[DIRECTIONS] Return only what lies between the first line of the entries and the line containing "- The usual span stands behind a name", both lines included.

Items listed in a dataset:
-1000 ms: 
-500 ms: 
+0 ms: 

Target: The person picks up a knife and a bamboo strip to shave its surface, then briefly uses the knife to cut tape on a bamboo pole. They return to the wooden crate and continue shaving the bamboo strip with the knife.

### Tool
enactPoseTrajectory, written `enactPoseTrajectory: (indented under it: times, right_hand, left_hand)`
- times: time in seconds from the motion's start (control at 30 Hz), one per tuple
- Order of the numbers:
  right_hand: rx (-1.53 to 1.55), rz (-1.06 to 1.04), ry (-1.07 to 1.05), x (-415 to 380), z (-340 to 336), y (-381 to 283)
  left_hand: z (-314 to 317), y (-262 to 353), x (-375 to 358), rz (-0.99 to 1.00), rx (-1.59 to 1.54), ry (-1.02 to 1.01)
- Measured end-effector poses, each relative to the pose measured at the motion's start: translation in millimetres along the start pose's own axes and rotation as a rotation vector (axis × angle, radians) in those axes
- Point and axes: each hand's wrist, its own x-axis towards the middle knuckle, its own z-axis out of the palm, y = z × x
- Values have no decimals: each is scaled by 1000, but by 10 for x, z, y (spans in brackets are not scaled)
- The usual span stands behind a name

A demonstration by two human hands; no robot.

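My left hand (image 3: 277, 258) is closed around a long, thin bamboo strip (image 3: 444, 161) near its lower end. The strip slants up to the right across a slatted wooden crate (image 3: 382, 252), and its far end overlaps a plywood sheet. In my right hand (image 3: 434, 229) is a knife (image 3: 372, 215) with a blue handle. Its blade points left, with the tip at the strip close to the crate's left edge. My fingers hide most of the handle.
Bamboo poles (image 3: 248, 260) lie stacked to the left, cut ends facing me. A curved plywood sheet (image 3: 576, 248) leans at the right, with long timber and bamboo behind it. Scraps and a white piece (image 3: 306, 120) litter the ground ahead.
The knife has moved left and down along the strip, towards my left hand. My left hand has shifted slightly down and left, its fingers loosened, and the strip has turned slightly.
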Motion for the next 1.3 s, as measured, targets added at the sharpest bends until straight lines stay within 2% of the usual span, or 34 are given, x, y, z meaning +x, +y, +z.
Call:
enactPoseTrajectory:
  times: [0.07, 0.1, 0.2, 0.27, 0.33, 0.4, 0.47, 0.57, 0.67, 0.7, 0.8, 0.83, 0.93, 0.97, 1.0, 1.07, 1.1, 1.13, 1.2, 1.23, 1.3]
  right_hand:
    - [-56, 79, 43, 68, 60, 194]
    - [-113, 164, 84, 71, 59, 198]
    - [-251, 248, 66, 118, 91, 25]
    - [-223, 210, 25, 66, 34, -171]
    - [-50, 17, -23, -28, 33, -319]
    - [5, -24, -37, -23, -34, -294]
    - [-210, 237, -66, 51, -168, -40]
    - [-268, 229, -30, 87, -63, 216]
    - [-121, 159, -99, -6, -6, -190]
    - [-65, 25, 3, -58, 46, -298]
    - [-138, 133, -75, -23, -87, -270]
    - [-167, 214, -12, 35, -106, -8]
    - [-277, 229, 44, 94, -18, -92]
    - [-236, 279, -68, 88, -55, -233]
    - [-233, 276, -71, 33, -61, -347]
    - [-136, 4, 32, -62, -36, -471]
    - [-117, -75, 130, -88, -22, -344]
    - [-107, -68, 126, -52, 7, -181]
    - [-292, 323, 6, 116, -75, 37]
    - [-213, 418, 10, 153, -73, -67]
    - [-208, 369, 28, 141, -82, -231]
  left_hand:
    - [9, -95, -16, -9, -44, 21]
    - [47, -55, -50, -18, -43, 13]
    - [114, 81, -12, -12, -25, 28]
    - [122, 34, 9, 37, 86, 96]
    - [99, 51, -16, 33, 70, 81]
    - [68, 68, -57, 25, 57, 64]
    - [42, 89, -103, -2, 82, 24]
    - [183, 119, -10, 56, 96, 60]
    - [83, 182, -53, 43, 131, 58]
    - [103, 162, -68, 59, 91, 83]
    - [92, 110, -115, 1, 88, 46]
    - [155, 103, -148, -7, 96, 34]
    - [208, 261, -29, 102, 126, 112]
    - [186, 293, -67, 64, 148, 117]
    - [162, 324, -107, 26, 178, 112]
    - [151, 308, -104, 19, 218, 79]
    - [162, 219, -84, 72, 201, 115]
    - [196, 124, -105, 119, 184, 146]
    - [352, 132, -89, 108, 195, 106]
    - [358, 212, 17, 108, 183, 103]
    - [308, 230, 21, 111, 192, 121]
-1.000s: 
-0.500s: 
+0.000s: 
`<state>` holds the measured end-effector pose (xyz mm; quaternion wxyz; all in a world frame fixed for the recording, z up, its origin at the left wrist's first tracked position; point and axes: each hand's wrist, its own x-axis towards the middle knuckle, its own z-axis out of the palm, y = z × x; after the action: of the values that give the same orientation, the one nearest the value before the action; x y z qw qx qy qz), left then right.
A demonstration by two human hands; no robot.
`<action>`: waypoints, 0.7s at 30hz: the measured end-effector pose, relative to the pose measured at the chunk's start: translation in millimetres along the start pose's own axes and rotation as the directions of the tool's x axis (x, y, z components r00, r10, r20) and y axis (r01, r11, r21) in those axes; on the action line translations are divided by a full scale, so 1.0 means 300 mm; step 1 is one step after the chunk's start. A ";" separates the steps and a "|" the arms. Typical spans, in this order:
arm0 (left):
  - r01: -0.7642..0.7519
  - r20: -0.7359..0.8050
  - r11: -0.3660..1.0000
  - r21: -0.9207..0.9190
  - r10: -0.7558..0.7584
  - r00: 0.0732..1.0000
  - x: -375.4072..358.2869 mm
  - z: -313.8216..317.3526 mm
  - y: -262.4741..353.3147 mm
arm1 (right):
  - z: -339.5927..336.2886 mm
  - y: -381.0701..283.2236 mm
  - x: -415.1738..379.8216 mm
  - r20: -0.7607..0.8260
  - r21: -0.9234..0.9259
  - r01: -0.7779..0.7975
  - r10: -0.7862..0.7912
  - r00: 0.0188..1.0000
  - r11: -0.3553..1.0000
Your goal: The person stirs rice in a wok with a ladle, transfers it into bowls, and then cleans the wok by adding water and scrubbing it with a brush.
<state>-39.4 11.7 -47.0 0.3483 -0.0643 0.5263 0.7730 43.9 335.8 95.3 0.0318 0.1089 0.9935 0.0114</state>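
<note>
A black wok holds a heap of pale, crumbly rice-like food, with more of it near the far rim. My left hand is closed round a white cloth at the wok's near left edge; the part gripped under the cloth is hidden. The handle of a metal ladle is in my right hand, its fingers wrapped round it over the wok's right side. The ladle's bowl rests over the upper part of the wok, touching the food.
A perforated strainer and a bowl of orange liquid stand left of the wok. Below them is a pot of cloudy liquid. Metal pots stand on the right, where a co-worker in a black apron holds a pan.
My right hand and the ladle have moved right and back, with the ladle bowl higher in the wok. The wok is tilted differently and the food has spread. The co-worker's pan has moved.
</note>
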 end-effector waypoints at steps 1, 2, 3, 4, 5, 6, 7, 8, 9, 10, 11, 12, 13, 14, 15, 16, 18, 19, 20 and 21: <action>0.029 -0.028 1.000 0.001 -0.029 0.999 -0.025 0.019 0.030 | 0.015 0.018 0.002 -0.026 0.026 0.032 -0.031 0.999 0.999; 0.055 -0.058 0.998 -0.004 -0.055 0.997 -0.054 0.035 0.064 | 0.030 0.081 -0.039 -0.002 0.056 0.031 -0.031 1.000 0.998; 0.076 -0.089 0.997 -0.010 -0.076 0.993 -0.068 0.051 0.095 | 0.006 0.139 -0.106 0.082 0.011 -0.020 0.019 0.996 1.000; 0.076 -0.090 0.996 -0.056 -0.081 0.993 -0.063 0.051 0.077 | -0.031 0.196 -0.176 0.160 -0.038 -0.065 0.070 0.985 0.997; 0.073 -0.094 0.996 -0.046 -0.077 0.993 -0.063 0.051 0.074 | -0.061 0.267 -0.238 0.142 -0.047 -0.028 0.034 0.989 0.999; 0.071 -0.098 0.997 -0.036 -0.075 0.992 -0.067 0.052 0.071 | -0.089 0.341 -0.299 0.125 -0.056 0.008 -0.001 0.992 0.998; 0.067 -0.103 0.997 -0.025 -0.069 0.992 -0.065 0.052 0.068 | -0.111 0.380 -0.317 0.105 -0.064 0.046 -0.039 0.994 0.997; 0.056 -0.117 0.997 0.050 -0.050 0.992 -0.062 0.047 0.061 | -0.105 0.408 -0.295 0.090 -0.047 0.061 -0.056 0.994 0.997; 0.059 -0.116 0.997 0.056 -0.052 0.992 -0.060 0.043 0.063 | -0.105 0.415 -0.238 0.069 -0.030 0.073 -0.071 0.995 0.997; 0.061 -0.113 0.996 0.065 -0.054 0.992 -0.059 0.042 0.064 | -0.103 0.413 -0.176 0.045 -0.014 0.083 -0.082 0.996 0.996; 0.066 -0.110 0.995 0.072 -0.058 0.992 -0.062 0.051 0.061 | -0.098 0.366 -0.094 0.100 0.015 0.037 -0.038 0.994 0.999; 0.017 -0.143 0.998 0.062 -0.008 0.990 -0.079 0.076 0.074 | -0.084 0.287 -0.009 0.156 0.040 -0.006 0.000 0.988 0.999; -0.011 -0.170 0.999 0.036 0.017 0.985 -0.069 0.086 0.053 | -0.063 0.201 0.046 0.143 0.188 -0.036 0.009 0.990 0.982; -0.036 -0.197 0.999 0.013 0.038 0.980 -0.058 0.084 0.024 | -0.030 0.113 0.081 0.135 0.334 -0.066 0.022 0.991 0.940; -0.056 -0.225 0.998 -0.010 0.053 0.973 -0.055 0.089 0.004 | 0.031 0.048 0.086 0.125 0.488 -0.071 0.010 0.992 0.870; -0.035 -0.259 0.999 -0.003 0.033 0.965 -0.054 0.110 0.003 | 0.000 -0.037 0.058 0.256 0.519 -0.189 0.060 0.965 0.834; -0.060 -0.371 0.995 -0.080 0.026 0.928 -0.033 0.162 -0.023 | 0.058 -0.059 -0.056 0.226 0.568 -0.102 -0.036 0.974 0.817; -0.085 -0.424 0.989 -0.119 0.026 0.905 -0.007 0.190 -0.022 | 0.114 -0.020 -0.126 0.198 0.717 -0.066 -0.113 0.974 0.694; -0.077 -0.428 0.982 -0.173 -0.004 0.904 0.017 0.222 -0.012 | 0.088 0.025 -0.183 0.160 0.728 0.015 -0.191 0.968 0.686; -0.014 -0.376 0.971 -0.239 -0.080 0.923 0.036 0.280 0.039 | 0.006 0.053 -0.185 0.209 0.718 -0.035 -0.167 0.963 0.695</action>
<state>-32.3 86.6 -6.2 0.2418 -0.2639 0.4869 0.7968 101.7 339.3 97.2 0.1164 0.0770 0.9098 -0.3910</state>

[REPLY]
-1000 ms: 
-500 ms: 
+0 ms: 

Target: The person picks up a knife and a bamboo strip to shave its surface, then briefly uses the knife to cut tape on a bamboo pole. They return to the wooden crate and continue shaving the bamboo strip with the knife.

### Tool
enactPoseTrajectory, written `enactPoseTrajectory: (indented under it: times, right_hand, left_hand)`
- times: time in seconds from the motion's start (control at 30 Hz), one per tuple
- Order of the numbers:
  right_hand: rx (-1.53 to 1.55), rz (-1.06 to 1.04), ry (-1.07 to 1.05), x (-415 to 380), z (-340 to 336), y (-381 to 283)
  left_hand: z (-314 to 317), y (-262 to 353), x (-375 to 358), rz (-0.99 to 1.00), rx (-1.59 to 1.54), ry (-1.02 to 1.01)
- Measured end-effector poses, each relative to the pose measured at the motion's start: translation in millimetres along the start pose's own axes and rotation as a rotation vector (axis × angle, radians) in those axes
- Point and axes: each hand's wrist, its own x-axis towards the middle knuckle, its own z-axis out of the palm, y = z × x
- Values have no decimals: each is scaled by 1000, but by 10 for x, z, y (spans in brackets are not scaled)
- The usual span stands behind a name

The exercise requires no additional output.